Over the past decade, Nascar has raced to the top of the sports world. Is it finally beginning to slow down?

Industry watchers say the countersuit may signal a change in how Nascar does business. Then again, Nascar may not have any choice. Given the merger mania currently gripping Wall Street, it’s likely that a number of team sponsors will want to revisit their driver/owner contracts. Alltel, for example, was recently bought by a group of private-equity firms — and word is that the wireless provider might be a takeover target of larger telcos. (Alltel turned down an interview request from CFO.) “AT&T found a legal loophole,” says DeGaris of Sponsorship Research. “Who knows if Alltel will try to jump through it as well?”

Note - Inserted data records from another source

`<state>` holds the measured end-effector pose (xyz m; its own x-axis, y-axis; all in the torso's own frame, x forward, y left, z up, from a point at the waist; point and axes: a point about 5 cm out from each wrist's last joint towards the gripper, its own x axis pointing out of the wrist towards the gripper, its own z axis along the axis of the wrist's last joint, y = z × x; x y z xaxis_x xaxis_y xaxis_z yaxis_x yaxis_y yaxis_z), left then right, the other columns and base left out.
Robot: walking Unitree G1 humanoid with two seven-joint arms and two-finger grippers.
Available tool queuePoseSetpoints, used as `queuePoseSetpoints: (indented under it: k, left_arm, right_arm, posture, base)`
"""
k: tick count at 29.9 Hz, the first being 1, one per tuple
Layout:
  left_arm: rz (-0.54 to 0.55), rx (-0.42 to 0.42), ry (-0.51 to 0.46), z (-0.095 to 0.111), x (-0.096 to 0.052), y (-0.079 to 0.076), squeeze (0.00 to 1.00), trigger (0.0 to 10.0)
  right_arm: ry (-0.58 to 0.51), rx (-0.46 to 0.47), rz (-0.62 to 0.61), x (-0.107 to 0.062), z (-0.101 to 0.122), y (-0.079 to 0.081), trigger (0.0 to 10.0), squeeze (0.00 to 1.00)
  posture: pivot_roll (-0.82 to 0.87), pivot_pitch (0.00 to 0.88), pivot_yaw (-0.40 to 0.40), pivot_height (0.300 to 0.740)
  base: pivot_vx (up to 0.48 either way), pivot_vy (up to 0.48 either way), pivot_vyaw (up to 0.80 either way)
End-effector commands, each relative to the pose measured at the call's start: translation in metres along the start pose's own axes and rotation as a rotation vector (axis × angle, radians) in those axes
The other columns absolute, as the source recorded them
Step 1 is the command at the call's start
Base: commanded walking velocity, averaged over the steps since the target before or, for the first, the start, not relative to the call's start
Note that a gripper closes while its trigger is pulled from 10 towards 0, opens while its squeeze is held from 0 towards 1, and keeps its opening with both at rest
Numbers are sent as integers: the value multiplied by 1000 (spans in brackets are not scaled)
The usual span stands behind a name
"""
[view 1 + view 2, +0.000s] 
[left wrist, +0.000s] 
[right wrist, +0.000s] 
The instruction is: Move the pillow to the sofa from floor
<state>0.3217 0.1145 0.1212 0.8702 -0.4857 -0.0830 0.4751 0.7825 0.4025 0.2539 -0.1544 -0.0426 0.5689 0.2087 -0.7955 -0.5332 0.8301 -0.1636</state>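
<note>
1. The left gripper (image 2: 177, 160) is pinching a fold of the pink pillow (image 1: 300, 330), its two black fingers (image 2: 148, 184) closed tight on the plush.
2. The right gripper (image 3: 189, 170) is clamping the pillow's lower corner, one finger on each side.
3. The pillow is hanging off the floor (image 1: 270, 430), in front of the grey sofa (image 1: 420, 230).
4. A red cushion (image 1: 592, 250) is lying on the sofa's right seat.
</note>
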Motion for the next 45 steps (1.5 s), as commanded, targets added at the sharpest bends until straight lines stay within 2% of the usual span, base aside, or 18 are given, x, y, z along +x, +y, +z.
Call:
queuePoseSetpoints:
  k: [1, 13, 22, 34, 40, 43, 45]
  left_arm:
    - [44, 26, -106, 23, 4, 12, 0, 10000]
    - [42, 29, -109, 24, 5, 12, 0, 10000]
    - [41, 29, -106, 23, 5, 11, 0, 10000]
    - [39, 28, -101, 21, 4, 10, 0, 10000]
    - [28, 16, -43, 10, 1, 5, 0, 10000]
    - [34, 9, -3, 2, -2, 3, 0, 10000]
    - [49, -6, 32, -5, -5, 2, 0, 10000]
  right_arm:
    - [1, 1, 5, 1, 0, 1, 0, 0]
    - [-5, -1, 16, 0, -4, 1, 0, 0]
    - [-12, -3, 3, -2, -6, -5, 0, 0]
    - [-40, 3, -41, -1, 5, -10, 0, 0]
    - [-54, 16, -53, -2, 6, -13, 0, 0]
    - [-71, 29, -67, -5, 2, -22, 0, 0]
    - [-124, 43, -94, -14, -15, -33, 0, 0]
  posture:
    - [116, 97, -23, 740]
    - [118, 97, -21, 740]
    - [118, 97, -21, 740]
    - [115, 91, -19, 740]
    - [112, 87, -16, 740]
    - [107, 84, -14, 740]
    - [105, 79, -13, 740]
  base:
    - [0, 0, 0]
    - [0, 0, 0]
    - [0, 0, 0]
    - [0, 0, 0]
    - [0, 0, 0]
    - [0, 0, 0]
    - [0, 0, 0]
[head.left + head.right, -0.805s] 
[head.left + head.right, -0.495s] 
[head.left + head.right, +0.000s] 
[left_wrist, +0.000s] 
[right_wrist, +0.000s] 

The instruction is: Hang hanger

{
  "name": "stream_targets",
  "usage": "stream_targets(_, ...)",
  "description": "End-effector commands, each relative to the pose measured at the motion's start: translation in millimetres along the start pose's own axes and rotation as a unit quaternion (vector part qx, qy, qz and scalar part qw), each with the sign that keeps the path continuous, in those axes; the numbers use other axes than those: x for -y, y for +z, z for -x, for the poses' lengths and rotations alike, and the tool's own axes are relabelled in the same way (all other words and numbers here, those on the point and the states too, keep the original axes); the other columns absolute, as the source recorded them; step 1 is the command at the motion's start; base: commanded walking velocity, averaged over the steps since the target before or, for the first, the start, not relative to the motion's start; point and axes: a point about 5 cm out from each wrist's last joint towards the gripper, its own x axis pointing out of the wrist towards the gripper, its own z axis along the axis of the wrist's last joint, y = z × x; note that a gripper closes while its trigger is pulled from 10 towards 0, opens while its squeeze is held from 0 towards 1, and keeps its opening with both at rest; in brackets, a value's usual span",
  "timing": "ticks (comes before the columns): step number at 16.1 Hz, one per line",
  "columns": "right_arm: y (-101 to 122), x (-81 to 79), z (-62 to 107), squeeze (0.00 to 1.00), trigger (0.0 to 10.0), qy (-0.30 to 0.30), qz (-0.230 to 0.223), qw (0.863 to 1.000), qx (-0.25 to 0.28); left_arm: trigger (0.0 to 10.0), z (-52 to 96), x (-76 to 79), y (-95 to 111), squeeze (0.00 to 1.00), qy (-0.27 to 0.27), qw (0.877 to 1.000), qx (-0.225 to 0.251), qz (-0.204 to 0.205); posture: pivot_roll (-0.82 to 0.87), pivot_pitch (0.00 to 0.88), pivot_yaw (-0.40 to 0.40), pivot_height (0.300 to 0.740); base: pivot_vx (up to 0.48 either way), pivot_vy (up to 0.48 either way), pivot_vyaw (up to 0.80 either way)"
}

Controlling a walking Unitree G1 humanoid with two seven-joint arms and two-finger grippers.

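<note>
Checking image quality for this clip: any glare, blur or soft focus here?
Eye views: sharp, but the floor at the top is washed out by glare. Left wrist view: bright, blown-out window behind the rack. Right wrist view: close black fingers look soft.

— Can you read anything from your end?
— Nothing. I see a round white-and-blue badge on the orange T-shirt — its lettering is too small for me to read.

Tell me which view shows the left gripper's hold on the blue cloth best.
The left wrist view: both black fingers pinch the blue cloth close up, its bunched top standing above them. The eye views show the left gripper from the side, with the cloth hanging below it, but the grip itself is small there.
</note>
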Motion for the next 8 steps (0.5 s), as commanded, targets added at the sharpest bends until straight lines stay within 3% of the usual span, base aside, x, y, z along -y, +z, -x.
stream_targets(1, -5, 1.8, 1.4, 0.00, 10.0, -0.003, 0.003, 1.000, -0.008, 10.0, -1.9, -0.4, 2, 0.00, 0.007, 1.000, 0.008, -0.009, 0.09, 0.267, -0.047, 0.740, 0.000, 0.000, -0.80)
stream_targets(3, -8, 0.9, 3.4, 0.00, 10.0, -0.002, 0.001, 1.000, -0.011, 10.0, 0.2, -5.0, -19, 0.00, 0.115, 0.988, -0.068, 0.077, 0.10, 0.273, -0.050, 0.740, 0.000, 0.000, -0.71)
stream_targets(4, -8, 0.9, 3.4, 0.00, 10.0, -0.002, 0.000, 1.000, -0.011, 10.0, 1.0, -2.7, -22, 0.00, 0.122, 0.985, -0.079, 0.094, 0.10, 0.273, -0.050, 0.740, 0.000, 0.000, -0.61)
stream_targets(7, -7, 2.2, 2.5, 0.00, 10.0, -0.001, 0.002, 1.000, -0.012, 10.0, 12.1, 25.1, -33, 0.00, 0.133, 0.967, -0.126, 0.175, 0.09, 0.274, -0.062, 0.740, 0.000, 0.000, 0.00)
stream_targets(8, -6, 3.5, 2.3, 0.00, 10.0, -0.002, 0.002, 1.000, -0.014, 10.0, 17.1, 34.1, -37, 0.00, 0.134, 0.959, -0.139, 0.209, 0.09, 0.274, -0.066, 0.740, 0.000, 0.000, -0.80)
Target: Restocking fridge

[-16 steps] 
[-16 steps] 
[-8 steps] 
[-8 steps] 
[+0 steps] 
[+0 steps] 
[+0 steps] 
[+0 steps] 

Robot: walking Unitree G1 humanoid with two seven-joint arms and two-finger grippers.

For the moment, AT&T doesn’t appear to be backing down. Nascar watchers say the outcome of the case could prove vital to the long-term financial stability of the sport. Asks DeGaris: “Will the teams and the tracks be able to get together and follow a strategy that has been successful for the Olympics and for the NFL, and market as one?”

During flush times, team owners and promoters almost always let Nascar take the lead. But in leaner times, the sport’s all-for-one mentality may be sorely tested. “Traditionally, this deal has worked because everybody has believed in certain things,” says Hendrick CFO Lampe. “You need to protect the title sponsor, you need to protect licensing. We believe that philosophically.

Lampe pauses, then adds: “But if the growth slope flattens out, what happens? Does everybody panic? Does greed overwhelm the thing?”

John Goff is a senior editor of CFO.

The Cost of Tomorrow

Nascar’s new “Car of Tomorrow” is supposed to save racing teams money. But it could do the opposite.

To help keep racing costs in check, Nascar restricts what teams can do to their cars. “We can’t fix everybody’s problems,” says Nascar president Mike Helton. “But with the rules-making process, we try to keep the sport to where it can be affordable.”

That push can best be seen in the much-trumpeted Car of Tomorrow, essentially a set of car specifications that all teams must follow by next year. The new car design should make racing safer. In theory, the design will also make racing cheaper, since teams will no longer be allowed to build different race cars for different tracks.

Whether teams end up spending less money remains to be seen. Racing observers believe it will cost Nextel Cup teams $100 million in aggregate to make the switch. Further, several teams have already been hit with stiff penalties for violating the design specs. Before the race in June at Infineon Raceway in Sonoma, California, two Hendrick Motorsports teams (Jeff Gordon’s and Jimmie Johnson’s) were fined $100,000 each, and their crew chiefs suspended for six races, for violating the standard.

Moreover, Nascar’s attempts to take the costs out of racing have not always been successful. “It’s often the law of unintended consequences” at work, notes Stephen Pruitt, a finance professor at the University of Missouri at Kansas City. A few years back, for example, teams discovered that springs with six coils performed better than four-spring coils. They were a lot more expensive, however. So, Nascar issued a rule prohibiting six-coil springs. But deep-pocketed teams hired engineers to design a four-coil spring that performed like a six-coil spring. Says Hendrick Motorsports CFO Scott Lampe: “If Nascar wants to save us money, don’t change the rules.” — J.G.